The US Energy Information Administration, statistics arm of the Department of Energy, says that US crude production increased by 790,000 b/d between 2011 and 2012 -- the biggest annual output increase since commercial crude production began in the United States in the middle of the 19th century.


The agency is forecasting further increases of 815,000 b/d this year and 570,000 b/d in 2014, with total US oil production set to rise from 6.89 million b/d in November 2012 to 8.15 million b/d in December 2014.


"Most of the US production growth over the next two years will come from drilling in tight rock formations located in North Dakota and Texas," the EIA says.


"While oil production from other sources will continue to account for most of the country’s output, production volumes from tight formations such as the Bakken, Eagle Ford, and Spraberry are forecast to steadily increase tight oil’s production share, reaching about one-third of total US oil production by 2014."


Bentek Energy, a unit of Platts, forecast in an August 2012 report that US crude production would hit 9.768 million b/d in 2016, thanks to accelerated drilling activity.


By 2022, it said, production would rise to 11.553 million b/d while waterborne imports would plummet by 5.782 million b/d to an average of just 874,000 b/d in 2022.


It's not just increasing domestic US production that will be pushing foreign crude away. The Citi report says that by the end of 2014 there will be an increasing abundance of sour Canadian crude making its way via new pipelines to the US Gulf Coast at the same time as surplus sour, heavier crude from Canada moves there from the US midcontinent.
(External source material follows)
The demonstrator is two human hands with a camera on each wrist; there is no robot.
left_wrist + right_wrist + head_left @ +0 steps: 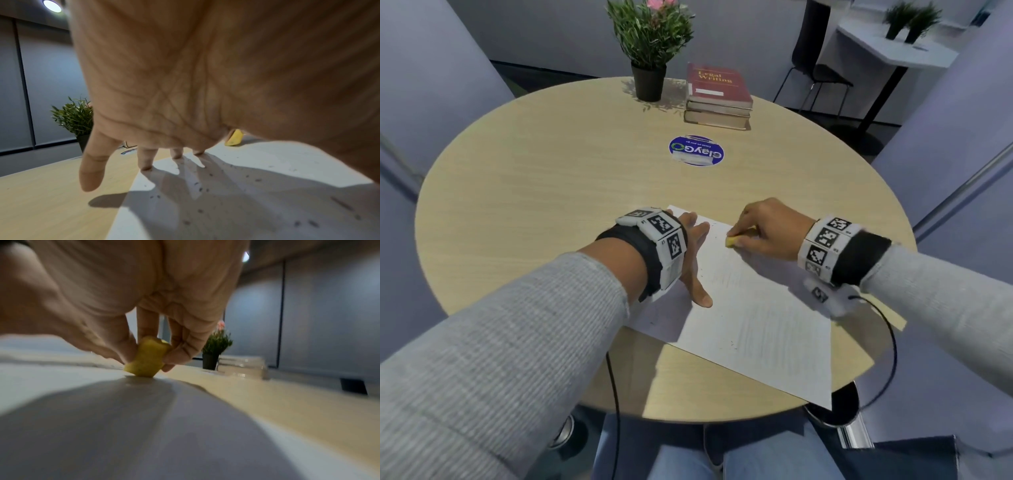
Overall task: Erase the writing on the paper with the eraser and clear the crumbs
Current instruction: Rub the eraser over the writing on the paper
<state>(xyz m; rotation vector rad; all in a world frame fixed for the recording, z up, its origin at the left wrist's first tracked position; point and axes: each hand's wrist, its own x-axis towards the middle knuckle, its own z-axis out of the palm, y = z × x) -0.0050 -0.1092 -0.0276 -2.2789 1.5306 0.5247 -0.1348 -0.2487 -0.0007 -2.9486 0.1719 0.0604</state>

"When that happens, the main suppliers of imported crudes into these markets will join today’s West African producers in seeing their markets challenged. These exporters include Saudi Arabia, Iraq, and Kuwait in the Middle East. They also include nearby Venezuela and Mexico, whose exports are likely to be pushed out by competitive Canadian suppliers, favorably linked to the US Gulf Coast market by pipeline. Or, they may have to discount their crudes to preserve market share in the US," Citi says.